**Activity**. Output the data that follows exactly, line for line.
◆ ◆ ◆
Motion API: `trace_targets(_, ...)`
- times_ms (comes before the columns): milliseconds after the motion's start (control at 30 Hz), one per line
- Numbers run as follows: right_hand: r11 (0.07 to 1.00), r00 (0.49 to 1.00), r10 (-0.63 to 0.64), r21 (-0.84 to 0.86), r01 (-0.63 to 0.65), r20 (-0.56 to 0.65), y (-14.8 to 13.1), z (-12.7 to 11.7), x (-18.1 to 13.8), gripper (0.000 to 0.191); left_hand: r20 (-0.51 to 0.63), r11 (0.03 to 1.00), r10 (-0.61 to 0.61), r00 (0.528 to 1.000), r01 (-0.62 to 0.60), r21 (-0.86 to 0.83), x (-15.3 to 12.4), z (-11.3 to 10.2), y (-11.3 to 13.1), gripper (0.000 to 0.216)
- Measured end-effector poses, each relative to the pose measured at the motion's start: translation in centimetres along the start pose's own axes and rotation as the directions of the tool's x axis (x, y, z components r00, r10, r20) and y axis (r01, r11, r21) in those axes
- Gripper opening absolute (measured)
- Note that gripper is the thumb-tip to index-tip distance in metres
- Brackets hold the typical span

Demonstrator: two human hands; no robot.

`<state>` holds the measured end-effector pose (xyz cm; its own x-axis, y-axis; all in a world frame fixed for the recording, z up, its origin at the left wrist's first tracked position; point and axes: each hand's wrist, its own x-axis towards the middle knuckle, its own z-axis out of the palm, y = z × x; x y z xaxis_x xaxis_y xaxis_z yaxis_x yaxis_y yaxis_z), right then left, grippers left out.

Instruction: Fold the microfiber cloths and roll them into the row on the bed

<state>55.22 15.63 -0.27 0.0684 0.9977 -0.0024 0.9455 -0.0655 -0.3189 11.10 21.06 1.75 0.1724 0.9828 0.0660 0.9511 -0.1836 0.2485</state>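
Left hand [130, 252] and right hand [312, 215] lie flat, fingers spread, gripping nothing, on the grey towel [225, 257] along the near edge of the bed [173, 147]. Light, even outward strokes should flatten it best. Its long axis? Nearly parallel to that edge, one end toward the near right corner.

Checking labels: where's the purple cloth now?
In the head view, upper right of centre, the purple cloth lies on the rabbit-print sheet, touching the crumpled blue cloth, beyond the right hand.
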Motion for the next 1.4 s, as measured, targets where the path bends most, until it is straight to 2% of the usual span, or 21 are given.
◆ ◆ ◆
**Solution to this problem**.
Motion API: `trace_targets(_, ...)`
- times_ms (comes before the columns): milliseconds after the motion's start (control at 30 Hz), one per line
- Numbers run as follows: right_hand: r11 (0.07 to 1.00), r00 (0.49 to 1.00), r10 (-0.63 to 0.64), r21 (-0.84 to 0.86), r01 (-0.63 to 0.65), r20 (-0.56 to 0.65), y (-14.8 to 13.1), z (-12.7 to 11.7), x (-18.1 to 13.8), gripper (0.000 to 0.191); left_hand: r20 (-0.51 to 0.63), r11 (0.03 to 1.00), r10 (-0.61 to 0.61), r00 (0.528 to 1.000), r01 (-0.62 to 0.60), r21 (-0.86 to 0.83), x (-15.3 to 12.4), z (-11.3 to 10.2), y (-11.3 to 13.1), gripper (0.000 to 0.216)
- Measured end-effector poses, each relative to the pose measured at the motion's start: translation in centimetres along the start pose's own axes and rotation as the directions of the tool's x axis (x, y, z components r00, r10, r20) and y axis (r01, r11, r21) in those axes
- Gripper opening absolute (measured)
- Note that gripper is the thumb-tip to index-tip distance in metres
- Brackets hold the typical span

Demonstrator: two human hands; no robot.

`<state>` holds the measured end-effector pose (xyz cm; its own x-axis, y-axis; all in a world frame fixed for the recording, z up, its origin at the left wrist's first tracked position; point and axes: each hand's wrist, its own x-axis towards the middle knuckle, its own z-axis out of the palm, y = z × x; x y z xaxis_x xaxis_y xaxis_z yaxis_x yaxis_y yaxis_z), right then left, grippers left out.

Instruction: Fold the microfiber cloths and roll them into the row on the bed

<state>55.22 15.63 -0.27 0.0684 0.9977 -0.0024 0.9455 -0.0655 -0.3189 11.10 21.06 1.75 0.1724 0.9828 0.0660 0.9511 -0.1836 0.2485</state>
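Left hand [130, 252] and right hand [312, 215] lie flat, fingers spread, gripping nothing, on the grey towel [225, 257] along the near edge of the bed [173, 147]. Light, even outward strokes should flatten it best. Its long axis? Nearly parallel to that edge, one end toward the near right corner.

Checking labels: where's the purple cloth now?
In the head view, upper right of centre, the purple cloth lies on the rabbit-print sheet, touching the crumpled blue cloth, beyond the right hand.
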Motion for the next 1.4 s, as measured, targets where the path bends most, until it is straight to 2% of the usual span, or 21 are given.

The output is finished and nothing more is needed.